Uji ALT merupakan metode untuk menghitung angka cemaran bakteri aerob mesofil
yang terdapat dalam sampel dengan metode cara tuang (pour plate) pada media padat dan
diinkubasi selama 24-48 jam pada suhu 35-45 ℃ dengan posisi dibalik.

Menurut Cappucino (2008) dipilih suhu antara 35-45℃ karena pada suhu ini bakteri
aerob mesofilik dapat tumbuh baik.
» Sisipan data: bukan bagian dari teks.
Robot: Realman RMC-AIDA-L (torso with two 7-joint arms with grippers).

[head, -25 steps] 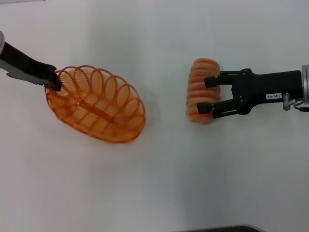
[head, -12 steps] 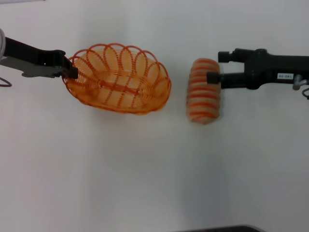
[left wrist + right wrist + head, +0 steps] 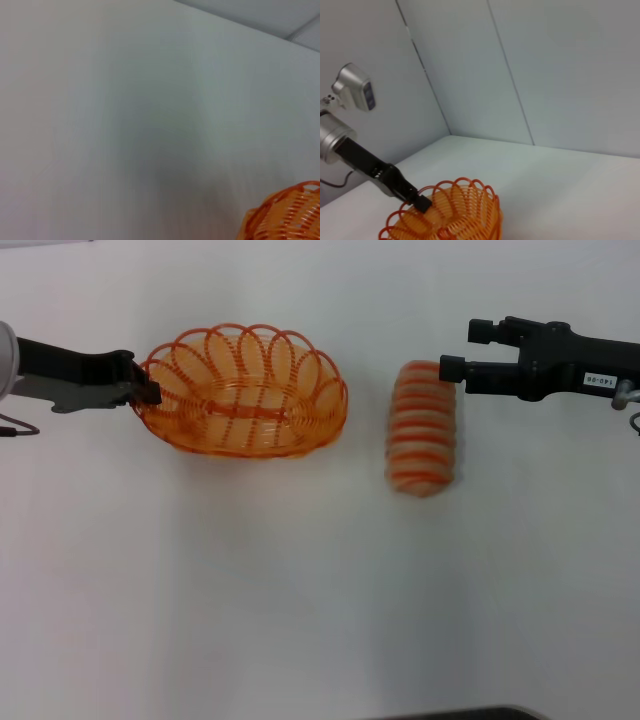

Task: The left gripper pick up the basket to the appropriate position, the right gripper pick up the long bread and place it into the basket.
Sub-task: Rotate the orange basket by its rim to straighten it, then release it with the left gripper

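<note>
The orange wire basket [image 3: 245, 390] is at centre left in the head view, roughly level. My left gripper [image 3: 150, 390] is shut on the rim at its left end. The basket also shows in the left wrist view [image 3: 285, 215] and in the right wrist view [image 3: 450, 215], where the left gripper [image 3: 417, 200] pinches the rim. The long bread [image 3: 422, 427], tan with orange stripes, lies on the white table to the right of the basket. My right gripper [image 3: 462, 350] is open and empty by the bread's far end. One fingertip [image 3: 449, 368] overlaps that end in the head view.
The white table [image 3: 300, 590] stretches in front of the basket and the bread. A dark edge [image 3: 460, 713] shows at the bottom of the head view. Grey wall panels [image 3: 545, 75] stand behind the table.
The left gripper has carried the basket right and farther back and levelled it. The right gripper, which straddled the bread, has drawn back to its far end. The bread has stayed put.
</note>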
Prinsip pengujian ini yaitu pertumbuhan kolonoi bakteri
aerob mesofil setelah cuplikan diionkulasi pada media lempeng agar dengan cara tuang dan
diinkubasi pada suhu yang sesuai.

ALT yang melebihi batas dapat berbahaya terutama bagi ibu menyusui serta bayinya.
Bakteri ini dapat menghasilkan toksin yang menyebabkan berbagai penyakit diantaranya
diare, muntah, demam dan infeksi. Infeksi yang timbul pada pencernaan karena infeksi E.coli
pada dinding usus menimbulkan gerakan larutan dalam jumlah besar dan merusak
kesetimbangan elektrolit dalam membran mocus. Masa inkubasi bakteri E.coli adalah 6-24
jam hingga akhirnya gejala semakin parah pada tubuh orang yang terjangkiti (Radji, 2011).
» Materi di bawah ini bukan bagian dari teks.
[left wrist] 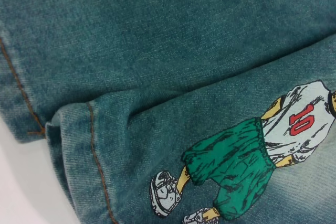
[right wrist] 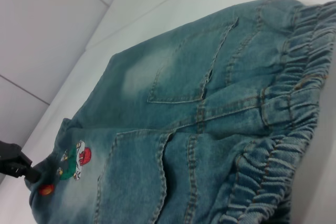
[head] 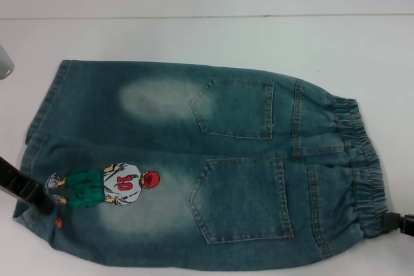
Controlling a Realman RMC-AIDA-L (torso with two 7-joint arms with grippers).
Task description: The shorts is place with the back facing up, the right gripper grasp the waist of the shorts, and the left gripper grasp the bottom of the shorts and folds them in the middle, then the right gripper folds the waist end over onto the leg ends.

Media yang digunakan untuk pengujian ALT adalah Plate Count Agar (PCA) yang
mengandung tripton, glukosa, dan yeast estract untuk nutrisi pertumbuhan bakteri (Briddon,
2006). PCA digunakan untuk penghitungan jumlah mikroorganisme dalam air, makanan,
termasuk juga untuk obat tradisional.

Sumber :

Dewi, M. M. (2016). UJI ANGKA KAPANG/KHAMIR (AKK) DAN ANGKA LEMPENG TOTAL (ALT) PADA JAMU
GENDONG TEMULAWAK DI PASAR TARUMANEGARA MAGELANG. Skripsi, 17-22.